● **TASK PROMPT**: Go through the entries below. Copy out every line that contains "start".
----
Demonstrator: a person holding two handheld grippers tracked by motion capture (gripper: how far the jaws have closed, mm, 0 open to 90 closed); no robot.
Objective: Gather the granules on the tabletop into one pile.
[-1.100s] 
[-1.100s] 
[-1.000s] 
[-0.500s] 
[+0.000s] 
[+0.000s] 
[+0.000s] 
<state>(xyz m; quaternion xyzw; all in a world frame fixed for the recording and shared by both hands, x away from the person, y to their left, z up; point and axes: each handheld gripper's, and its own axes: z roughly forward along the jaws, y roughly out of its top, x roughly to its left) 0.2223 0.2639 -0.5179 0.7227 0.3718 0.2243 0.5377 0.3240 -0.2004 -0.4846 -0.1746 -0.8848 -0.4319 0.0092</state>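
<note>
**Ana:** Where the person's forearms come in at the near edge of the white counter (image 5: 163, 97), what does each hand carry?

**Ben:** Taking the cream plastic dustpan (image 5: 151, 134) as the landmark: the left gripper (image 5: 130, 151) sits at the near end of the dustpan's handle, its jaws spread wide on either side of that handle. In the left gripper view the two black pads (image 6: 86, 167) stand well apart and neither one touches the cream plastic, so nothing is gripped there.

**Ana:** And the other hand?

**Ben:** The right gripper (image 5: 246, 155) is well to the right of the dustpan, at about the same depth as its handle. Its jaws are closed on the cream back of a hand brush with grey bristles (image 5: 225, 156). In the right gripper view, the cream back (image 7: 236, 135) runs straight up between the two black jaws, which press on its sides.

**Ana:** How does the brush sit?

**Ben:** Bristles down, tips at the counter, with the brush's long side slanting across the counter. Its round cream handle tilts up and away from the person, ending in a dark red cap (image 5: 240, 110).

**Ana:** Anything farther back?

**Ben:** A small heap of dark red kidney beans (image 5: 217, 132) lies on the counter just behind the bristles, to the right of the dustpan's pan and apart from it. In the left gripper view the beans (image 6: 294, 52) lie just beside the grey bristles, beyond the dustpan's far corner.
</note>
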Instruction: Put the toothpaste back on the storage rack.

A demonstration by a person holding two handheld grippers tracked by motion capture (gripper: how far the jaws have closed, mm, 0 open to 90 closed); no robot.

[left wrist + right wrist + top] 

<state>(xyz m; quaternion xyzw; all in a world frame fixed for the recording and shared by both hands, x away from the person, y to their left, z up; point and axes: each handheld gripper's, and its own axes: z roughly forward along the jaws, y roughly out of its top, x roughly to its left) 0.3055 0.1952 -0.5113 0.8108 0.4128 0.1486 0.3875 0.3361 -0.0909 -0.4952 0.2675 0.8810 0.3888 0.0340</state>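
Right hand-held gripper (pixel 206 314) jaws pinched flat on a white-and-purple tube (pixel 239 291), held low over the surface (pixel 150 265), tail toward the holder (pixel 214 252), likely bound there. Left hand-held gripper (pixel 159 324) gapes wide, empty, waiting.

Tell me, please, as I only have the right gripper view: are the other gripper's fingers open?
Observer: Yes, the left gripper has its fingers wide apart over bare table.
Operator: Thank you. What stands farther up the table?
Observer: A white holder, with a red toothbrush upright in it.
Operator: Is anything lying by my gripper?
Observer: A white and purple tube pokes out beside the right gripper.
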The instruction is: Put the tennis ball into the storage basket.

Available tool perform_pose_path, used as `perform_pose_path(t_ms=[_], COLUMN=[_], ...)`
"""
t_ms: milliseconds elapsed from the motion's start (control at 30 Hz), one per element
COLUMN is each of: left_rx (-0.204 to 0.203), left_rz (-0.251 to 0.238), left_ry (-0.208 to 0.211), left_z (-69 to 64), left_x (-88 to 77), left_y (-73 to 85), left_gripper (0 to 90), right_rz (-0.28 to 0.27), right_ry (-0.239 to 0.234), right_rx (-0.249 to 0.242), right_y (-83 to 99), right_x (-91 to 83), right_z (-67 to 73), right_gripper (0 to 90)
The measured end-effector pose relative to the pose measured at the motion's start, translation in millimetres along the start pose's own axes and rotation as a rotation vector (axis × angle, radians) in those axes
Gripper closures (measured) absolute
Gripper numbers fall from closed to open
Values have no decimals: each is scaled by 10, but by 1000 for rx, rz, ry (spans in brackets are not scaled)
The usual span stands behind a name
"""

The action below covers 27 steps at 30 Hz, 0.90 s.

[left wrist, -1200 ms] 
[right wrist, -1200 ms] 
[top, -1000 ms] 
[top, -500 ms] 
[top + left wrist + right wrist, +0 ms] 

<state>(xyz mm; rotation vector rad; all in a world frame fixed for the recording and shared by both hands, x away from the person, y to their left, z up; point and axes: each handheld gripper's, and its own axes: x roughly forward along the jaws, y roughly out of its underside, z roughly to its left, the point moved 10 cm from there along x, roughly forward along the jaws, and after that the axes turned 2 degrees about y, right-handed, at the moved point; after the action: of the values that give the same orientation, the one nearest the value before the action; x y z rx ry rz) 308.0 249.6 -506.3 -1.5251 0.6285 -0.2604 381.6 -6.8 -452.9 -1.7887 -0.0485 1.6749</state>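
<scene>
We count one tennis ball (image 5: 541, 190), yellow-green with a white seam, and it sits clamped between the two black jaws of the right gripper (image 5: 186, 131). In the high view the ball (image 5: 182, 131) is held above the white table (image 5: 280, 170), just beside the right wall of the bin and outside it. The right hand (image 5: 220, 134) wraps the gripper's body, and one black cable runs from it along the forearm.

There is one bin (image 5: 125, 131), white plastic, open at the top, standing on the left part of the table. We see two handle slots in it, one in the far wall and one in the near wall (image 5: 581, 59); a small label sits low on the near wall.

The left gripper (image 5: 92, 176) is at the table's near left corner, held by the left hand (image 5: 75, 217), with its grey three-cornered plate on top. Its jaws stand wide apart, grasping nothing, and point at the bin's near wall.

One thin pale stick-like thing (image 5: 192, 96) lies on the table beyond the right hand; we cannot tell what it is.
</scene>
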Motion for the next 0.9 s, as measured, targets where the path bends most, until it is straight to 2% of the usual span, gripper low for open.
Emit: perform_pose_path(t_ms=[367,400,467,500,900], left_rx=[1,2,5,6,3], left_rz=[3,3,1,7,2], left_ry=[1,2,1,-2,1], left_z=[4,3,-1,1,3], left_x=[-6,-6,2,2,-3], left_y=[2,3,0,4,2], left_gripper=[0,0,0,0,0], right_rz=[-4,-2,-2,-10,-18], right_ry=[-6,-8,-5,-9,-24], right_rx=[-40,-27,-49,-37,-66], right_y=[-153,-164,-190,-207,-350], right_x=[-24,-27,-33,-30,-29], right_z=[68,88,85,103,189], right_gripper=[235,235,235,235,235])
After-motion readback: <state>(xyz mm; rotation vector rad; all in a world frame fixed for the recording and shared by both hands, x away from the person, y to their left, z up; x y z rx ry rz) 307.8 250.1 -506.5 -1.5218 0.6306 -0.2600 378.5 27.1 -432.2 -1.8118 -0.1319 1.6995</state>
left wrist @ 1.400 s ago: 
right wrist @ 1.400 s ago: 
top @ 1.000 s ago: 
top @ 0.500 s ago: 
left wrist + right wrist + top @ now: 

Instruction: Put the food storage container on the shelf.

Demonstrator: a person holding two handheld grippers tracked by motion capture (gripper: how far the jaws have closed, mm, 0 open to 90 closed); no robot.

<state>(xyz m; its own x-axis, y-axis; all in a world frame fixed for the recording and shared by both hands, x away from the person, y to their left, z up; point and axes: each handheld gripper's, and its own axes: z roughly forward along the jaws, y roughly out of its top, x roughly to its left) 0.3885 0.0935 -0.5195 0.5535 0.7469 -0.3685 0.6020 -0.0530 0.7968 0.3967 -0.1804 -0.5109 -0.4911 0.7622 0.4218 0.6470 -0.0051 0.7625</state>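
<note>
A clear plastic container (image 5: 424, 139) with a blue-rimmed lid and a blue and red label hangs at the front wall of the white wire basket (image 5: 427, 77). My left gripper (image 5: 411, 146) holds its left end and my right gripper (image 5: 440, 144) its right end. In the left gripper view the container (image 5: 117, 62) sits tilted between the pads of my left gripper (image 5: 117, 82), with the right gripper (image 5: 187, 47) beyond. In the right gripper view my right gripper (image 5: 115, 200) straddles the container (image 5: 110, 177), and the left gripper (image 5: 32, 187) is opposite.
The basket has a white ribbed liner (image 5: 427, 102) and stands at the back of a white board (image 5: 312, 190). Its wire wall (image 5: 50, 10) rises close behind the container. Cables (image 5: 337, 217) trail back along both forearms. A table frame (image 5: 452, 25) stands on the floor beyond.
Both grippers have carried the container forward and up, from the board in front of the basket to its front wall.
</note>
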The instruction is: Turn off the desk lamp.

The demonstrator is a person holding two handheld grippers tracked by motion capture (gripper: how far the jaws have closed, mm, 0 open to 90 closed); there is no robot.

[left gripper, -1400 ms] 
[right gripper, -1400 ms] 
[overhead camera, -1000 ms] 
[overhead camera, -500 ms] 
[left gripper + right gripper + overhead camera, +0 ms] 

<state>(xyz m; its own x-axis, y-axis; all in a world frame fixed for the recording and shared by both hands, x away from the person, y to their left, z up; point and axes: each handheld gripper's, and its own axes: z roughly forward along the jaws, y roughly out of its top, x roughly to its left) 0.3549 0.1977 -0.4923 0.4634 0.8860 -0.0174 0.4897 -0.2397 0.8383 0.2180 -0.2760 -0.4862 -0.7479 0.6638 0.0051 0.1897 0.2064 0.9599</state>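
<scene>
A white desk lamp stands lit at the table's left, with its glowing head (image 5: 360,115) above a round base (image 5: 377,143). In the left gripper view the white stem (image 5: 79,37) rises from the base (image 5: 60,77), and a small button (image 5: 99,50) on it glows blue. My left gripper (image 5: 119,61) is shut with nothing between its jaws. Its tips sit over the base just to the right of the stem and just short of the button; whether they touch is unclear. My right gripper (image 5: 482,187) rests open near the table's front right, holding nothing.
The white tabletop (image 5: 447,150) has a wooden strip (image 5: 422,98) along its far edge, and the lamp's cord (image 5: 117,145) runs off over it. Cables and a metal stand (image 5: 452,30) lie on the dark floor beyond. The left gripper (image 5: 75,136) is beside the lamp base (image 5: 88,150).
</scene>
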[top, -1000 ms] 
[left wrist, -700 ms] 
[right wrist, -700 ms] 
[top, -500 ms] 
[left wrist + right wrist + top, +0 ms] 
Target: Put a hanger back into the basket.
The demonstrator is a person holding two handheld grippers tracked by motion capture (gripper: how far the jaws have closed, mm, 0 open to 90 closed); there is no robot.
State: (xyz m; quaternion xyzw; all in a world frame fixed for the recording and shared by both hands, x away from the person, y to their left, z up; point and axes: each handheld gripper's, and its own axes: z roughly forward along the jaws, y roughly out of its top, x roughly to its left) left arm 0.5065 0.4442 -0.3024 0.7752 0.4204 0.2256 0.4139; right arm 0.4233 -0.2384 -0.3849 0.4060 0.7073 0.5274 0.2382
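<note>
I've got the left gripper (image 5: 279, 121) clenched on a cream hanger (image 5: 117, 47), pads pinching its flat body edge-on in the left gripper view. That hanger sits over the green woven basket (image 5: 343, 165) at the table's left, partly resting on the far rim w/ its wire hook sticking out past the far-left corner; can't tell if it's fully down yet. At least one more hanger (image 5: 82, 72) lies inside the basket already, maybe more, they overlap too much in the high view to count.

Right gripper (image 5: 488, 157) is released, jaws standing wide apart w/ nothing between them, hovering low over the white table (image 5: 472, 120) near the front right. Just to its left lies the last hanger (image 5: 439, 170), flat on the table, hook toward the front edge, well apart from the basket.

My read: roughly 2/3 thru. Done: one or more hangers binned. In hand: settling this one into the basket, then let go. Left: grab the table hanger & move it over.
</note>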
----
● **RESPONSE BOX**:
t_ms: milliseconds elapsed from the motion's start (control at 30 Hz), one per element
The measured end-effector pose relative to the pose measured at the motion's start, translation in millimetres along the start pose's own axes and rotation as a rotation vector (axis × angle, radians) in those axes

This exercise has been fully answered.